Michal Krizo wins Prague Pro

The 2022 EVLS Prague Pro IFBB Pro League show took place this Saturday, Oct. 29 in Prague, Czech Republic. Normally this show is a very low- profile affair contested by B-tier professional bodybuilders, but this year’s edition saw much more hype and attention than in years gone by. This was because newly certified IFBB Pro League bodybuilder Michal Krizo was competing in his first professional show within the federation after years of dominating in its sister federation, the IFBB Elite Pro. He dominated that federation for multiple years leading up to his decision to make the switch in 2022. Krizo has won the Arnold Classic Europe Elite Pro (the equivalent to the Mr. Olympia show in the IFBB Elite Pro federation) in 2020 and 2021, as well as the Siberia Power Show (also a noteworthy show) on two occasions as well. This unrivaled success, in combination with some very public spats with current IFBB Pro League bodybuilders, led Krizo to decide to earn his pro card in the Pro League in order to compete against the best of the best and try to win the biggest prizes in bodybuilding. After winning his pro card earlier this month at the Olympia Amateur show in Italy, Krizo then decided to try to follow that win with a win at the Prague Pro in late December, which would qualify him for the Mr. Olympia show in December.  

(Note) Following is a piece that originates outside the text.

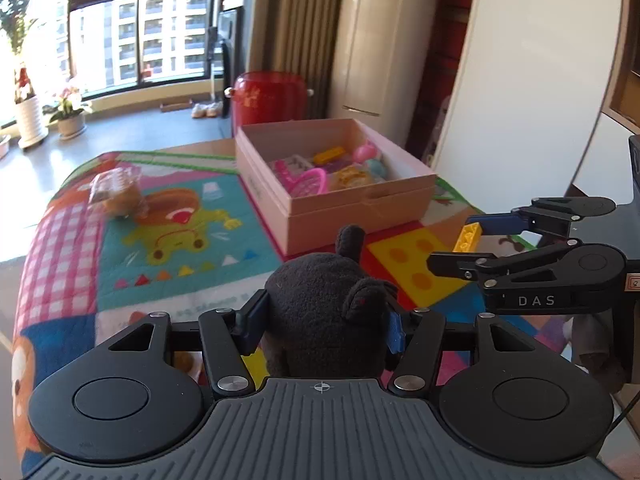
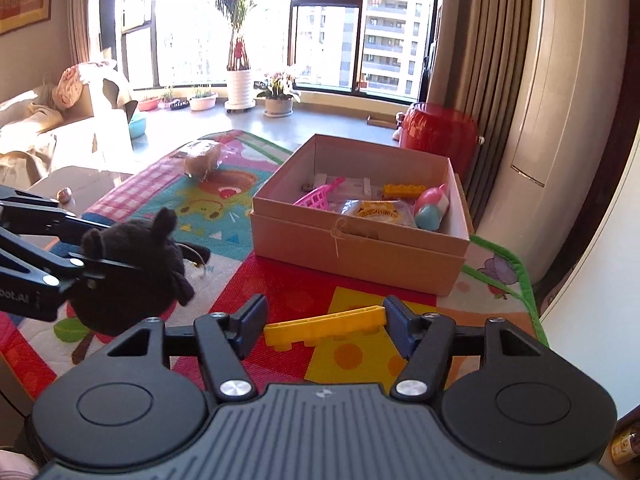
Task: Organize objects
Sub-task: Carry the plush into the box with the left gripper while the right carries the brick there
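My left gripper is shut on a black plush toy and holds it above the colourful play mat; the plush also shows in the right wrist view. My right gripper is shut on a long yellow toy brick, held crosswise between the pads; the brick also shows in the left wrist view. An open cardboard box lies ahead of both grippers and holds several toys, among them a pink net and a yellow brick.
A wrapped bread pack lies on the mat's far left part. A red stool stands behind the box. A tall white air conditioner is at the right. Potted plants line the window.
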Available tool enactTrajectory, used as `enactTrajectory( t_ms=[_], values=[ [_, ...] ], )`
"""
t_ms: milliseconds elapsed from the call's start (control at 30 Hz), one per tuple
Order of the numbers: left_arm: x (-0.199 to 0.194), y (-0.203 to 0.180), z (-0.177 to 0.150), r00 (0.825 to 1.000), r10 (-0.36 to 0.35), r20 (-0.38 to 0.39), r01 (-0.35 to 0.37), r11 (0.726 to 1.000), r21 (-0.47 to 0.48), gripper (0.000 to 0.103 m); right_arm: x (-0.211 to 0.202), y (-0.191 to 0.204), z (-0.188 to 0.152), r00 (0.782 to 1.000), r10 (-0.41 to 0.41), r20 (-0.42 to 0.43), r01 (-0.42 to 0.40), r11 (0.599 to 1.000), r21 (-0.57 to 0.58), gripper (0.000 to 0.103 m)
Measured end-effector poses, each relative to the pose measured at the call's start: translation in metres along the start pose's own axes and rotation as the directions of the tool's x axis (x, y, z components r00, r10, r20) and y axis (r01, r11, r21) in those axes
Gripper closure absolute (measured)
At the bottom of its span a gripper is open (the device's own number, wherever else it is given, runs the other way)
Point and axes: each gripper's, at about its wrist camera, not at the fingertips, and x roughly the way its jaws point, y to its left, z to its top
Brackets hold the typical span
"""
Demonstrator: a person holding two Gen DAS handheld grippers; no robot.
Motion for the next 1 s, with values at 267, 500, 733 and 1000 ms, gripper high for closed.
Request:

And he did just that, placing first in Prague to take his place among the world of bodybuilding’s elite at the first attempt. Quite the heartwarming story indeed.  

Except that that isn’t quite the entire truth of the matter. You see, by his own immensely high standards, Krizo looked like garbage. That may seem like a harsh critique, especially for a top- level fitness athlete who makes a living off of his aesthetic appearances on stage, but it’s the truth. Though unconfirmed, there are credible rumors that Krizo showed up late to the show, and went on stage without even pumping up backstage. Whether this is true or not, he still looked incredibly flat on stage at both prejudging and finals. He also looked to be struggling horribly with how long he was being asked to hold poses for. Krizo began to lose control of his midsection as a result of his inability to keep his heaving breaths under control. As a result, it ended up looking very distended, and he seemed to lack any and all definition in his abdominals. On top of this, he was sweating profusely, which caused his instant tan (all bodybuilders wear what is essentially instant bronzer on stage to give their physiques a bit more shine under the stage lights, because I suppose this is meant to make the physiques look more attractive? Personally, I have never understood it) to begin to run and drip down his chest. All the while, he was fading badly and had sub-par conditioning, so by the end of both prejudging and finals, he looked soft and flat in comparison to his competitors.

Krizo’s only saving grace was the weakness of his competitors. The Prague Pro is not known for attracting bodybuilding’s best, and with the exception of Krizo, that was still the case this year. The most well-known name in the lineup outside of Krizo was Enrico Hoffman, who incidentally beat Krizo back in 2017 when both were battling for a pro card. However, even Hoffman was only able to take 6th on the day, as he also came in quite off. Second place went to Jan Turek, who admittedly did look very impressive on show day. The issue for Turek was size, as he was significantly smaller than Krizo. Indeed, I have no doubt that Krizo only won the show on the merit of the sheer volume of muscle he brought to it, rather than his presentation of it. Turek was indeed shredded, but given the unanimous decision by the judges that he should place second to Krizo, it evidently didn’t count for much.  

This is something I take major issue with. Bodybuilding ought to be more than simply muscle mass; anyone can put on mass with the proper training regimen, diet, and anabolic steroid use. What separates bodybuilders from what I’ll call mass builders is the art of sculpting the body to such a degree as to put Michelangelo’s David to shame. The package Turek brought was far closer to that than what Krizo did. Turek was peeled to the bone, balanced, symmetrical, and also very full, whereas Krizo was just very large and very full. If he didn’t have such a good structure, I would be tempted to call cheating on either Krizo or the IFBB Pro League’s part, but perhaps that would be a stretch. One thing is for certain though: if Krizo wants to have any chance at the Olympia in under two months’ time, he had better step it up.